A solid backup strategy is a DBA's bread and butter. Cassandra's nodetool snapshot makes it easy to back up the SSTable files, but there remains the question of where to put them and how. Knewton's backup strategy uses Ansible for distributed backups and stores them in S3.
Unfortunately, it's all too easy to store backups that are essentially useless due to the absence of a coherent restoration strategy. This problem proved much more difficult and nuanced than taking the backups themselves. I will discuss Knewton's restoration strategy, which again leverages Ansible, yet I will focus on general principles and pitfalls to be avoided. In particular, restores necessitated modifying our backup strategy to generate cluster-wide metadata that is critical for a smooth automated restoration. Such pitfalls indicate that a restore-focused backup design leads to faster and more deterministic recovery.
About the Speaker
Joshua Wickman Database Engineer, Knewton
Dr.
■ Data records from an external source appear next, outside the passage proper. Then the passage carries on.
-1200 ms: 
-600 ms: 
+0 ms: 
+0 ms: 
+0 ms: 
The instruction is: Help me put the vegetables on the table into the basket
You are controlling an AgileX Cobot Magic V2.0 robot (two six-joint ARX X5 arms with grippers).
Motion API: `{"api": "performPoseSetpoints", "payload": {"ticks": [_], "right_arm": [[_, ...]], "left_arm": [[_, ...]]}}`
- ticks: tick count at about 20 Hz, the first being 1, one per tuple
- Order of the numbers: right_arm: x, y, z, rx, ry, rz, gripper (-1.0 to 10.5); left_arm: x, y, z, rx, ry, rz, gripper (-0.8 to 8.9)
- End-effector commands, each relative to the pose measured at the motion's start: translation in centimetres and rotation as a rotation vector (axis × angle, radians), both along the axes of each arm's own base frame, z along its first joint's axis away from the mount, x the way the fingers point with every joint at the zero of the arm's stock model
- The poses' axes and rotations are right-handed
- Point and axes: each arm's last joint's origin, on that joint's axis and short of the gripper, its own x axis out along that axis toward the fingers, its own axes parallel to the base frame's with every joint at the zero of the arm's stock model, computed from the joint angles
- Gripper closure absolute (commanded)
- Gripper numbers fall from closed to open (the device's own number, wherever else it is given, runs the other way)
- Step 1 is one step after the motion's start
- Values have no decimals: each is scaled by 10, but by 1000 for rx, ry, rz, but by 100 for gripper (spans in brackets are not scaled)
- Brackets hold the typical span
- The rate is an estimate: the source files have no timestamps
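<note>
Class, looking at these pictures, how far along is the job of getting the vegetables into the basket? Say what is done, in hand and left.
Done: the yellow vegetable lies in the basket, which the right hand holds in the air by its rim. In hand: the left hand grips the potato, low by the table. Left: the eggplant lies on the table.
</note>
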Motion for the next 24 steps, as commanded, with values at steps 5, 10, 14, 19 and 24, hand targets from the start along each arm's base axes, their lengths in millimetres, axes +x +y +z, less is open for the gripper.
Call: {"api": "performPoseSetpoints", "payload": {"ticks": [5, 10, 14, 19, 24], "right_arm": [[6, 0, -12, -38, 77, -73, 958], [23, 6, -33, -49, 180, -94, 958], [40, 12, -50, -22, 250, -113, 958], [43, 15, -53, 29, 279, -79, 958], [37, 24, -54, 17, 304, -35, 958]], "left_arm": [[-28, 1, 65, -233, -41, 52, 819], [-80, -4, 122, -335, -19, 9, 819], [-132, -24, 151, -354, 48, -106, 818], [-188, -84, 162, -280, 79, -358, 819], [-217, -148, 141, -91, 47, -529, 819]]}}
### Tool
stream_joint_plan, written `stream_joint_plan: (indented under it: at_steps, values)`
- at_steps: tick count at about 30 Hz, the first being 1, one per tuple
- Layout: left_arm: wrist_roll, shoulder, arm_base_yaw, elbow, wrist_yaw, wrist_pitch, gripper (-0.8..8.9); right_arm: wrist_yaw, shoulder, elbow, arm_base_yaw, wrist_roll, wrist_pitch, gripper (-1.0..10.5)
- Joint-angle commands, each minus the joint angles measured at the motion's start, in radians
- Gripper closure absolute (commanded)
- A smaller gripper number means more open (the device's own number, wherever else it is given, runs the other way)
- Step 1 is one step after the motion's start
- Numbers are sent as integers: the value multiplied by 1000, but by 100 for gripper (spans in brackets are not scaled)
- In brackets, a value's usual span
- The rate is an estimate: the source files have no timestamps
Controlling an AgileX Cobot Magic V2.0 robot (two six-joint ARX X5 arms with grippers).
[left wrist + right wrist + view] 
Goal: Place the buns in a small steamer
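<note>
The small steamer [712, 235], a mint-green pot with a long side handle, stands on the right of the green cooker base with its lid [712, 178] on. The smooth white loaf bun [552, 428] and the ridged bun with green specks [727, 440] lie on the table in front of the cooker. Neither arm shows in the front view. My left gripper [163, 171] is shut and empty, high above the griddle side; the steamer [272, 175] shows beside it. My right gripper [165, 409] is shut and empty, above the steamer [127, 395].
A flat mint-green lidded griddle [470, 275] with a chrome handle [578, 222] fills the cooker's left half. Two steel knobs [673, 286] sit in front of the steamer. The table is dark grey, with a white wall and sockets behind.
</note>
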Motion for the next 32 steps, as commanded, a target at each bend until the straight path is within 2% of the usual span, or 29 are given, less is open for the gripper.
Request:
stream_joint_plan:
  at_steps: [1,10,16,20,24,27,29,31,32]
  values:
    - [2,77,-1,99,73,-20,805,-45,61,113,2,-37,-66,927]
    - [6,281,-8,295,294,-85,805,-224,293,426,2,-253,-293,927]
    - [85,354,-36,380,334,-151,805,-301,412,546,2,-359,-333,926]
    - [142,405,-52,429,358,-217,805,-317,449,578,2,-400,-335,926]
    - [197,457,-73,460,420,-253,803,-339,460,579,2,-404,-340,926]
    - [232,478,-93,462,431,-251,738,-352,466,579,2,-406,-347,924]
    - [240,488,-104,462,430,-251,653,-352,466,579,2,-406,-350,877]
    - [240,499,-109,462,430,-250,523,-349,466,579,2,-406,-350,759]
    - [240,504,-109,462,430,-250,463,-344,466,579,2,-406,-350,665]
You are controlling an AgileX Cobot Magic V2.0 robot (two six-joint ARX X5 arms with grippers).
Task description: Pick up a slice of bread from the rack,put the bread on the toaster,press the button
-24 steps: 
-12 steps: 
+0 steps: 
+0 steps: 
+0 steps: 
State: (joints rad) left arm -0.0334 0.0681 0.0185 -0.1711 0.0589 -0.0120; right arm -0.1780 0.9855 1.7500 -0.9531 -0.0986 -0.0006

Joshua Wickman is currently part of the database team at Knewton, a NYC tech company focused on adaptive learning. He earned his PhD at the University of Delaware in 2012, where he studied particle physics models of the early universe. After a brief stint teaching college physics, he entered the New York tech industry in 2014 working with NoSQL, first with MongoDB and then Cassandra. He was certified in Cassandra at his first Cassandra Summit in 2015.